2013 : DÉDICACE de Jean-Pierre Davidts pour Raif Badawi (Arabie Saoudite)
   

 

For Raif,

It is easy for me to dream up worlds beyond our own, but imagination fails me when I try picturing a world where some people can silence a writer with such ease, simply for daring to express an opinion contrary to their own. Power builds up walls harder to bring down than those made of mere stones or bricks; I wish I could devise a magic formula to help you go through these walls that have gone up between you and your words. Unlike my characters, I cannot bring you through those walls. But I do stand alongside you, as a brother-in-arms, and celebrate the pens each of us wields - just pens, but seen by others as weapons more dangerous than any device man could invent to destroy his fellow humans. To me however, nothing is more destructive than minds too shortsighted to grasp the existence of anything beyond their own, self-styled boundaries. Somewhere deep inside me, a spark of hope glimmers. One day, free spirits will prevail, and obscurantism will be a thing of the past, once and for all. Hope is life.
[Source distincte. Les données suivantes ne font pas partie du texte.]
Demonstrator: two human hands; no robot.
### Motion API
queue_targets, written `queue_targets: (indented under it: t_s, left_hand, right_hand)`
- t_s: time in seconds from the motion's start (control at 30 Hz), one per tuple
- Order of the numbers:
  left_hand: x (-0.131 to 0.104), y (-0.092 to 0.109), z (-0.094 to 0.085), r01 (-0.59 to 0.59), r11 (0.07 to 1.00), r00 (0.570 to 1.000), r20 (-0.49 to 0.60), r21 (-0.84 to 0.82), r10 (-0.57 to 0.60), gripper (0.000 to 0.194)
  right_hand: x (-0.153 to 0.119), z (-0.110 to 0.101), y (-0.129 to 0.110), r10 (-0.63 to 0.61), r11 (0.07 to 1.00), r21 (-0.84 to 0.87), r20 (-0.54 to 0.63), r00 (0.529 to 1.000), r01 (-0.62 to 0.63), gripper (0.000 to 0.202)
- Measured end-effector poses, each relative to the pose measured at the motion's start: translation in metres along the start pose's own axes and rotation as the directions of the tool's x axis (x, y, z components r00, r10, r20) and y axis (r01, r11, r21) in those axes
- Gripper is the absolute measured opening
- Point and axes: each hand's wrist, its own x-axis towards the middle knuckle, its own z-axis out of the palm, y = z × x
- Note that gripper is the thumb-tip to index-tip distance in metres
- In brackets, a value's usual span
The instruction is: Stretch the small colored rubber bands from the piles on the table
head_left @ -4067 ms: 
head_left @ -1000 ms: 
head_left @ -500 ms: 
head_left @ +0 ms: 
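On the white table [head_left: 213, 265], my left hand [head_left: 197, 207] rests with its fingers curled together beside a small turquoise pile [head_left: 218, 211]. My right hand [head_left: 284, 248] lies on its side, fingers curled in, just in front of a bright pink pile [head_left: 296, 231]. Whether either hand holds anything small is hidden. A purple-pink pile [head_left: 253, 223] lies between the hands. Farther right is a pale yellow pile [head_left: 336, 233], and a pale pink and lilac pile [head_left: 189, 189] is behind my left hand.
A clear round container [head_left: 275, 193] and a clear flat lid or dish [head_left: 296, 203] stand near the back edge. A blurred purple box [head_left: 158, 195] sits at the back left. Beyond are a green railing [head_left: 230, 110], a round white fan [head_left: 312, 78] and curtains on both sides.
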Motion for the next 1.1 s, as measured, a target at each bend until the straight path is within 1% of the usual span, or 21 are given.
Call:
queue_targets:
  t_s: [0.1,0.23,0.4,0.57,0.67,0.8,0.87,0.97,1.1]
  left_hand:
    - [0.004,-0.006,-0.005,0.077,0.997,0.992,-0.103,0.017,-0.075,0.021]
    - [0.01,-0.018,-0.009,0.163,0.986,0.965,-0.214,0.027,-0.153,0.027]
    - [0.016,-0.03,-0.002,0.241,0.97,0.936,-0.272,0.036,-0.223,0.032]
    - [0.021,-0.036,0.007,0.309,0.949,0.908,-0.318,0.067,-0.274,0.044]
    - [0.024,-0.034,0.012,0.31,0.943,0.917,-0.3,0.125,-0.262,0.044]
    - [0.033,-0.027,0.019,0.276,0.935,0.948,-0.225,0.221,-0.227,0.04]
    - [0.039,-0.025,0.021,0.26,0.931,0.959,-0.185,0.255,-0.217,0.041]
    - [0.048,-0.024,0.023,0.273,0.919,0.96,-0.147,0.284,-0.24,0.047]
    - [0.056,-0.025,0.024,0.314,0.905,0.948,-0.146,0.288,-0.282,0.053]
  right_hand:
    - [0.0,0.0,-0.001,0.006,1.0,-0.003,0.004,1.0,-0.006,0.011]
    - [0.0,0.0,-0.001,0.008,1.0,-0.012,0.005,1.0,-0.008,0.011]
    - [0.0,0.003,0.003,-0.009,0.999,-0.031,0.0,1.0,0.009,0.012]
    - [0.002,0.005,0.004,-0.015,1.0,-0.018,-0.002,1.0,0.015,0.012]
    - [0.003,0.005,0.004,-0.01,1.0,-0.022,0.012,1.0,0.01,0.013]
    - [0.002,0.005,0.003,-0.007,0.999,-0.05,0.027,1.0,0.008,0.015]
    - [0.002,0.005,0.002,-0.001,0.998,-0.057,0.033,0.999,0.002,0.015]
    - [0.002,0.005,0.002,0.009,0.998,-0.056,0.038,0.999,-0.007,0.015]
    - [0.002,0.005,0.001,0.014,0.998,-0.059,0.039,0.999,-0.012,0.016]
My best to you.

Sincerely,
Jean-Pierre Davidts

 





 
  Jean-Pierre Davidts
(Québec)
    Raif Badawi
(Arabie Saoudite)
 
 

© Patricia Fournelle


Détenteur d'un baccalauréat ès arts et d'un second en microbiologie, Jean-Pierre Davidts a fait de la traduction sa profession. Lecteur invétéré, il ne bifurque sur le chemin de l'écriture qu'en 1994 avec Les Contes du chat gris, qui remporte le prix Monique Corriveau. Auteur d'une trentaine d'ouvrages pour la jeunesse et d'une dizaine de romans, ainsi que du récit Le Petit prince retrouvé, traduit dans une trentaine de langues, il a pour actuel cheval de bataille la série fantastique Les Sept larmes d'Obéron. Ses écrits privilégient l'imagination et l'humour, et il attache une grande importance à la qualité du français dans ses textes.

 

 




Rédacteur et militant en ligne de 26 ans, avec Suad al-Shammari il a co-fondé en 2006 un forum internet qui promeut les débats sur les questions sociales et religieuses; cible de cyber-attaques, piraté, harcelé, il doit fermer le site en 2008. Lors d’une « journée du libéralisme », il organise en mai 2012 une conférence qui est interdite; incarcéré depuis juin 2012, on l’accuse de nuire à la sécurité générale et de ridiculiser des figures religieuses et la police religieuse. Son cas a été renvoyé en décembre 2012 avec le nouveau chef d’accusation d’apostasie, passible de la peine de mort.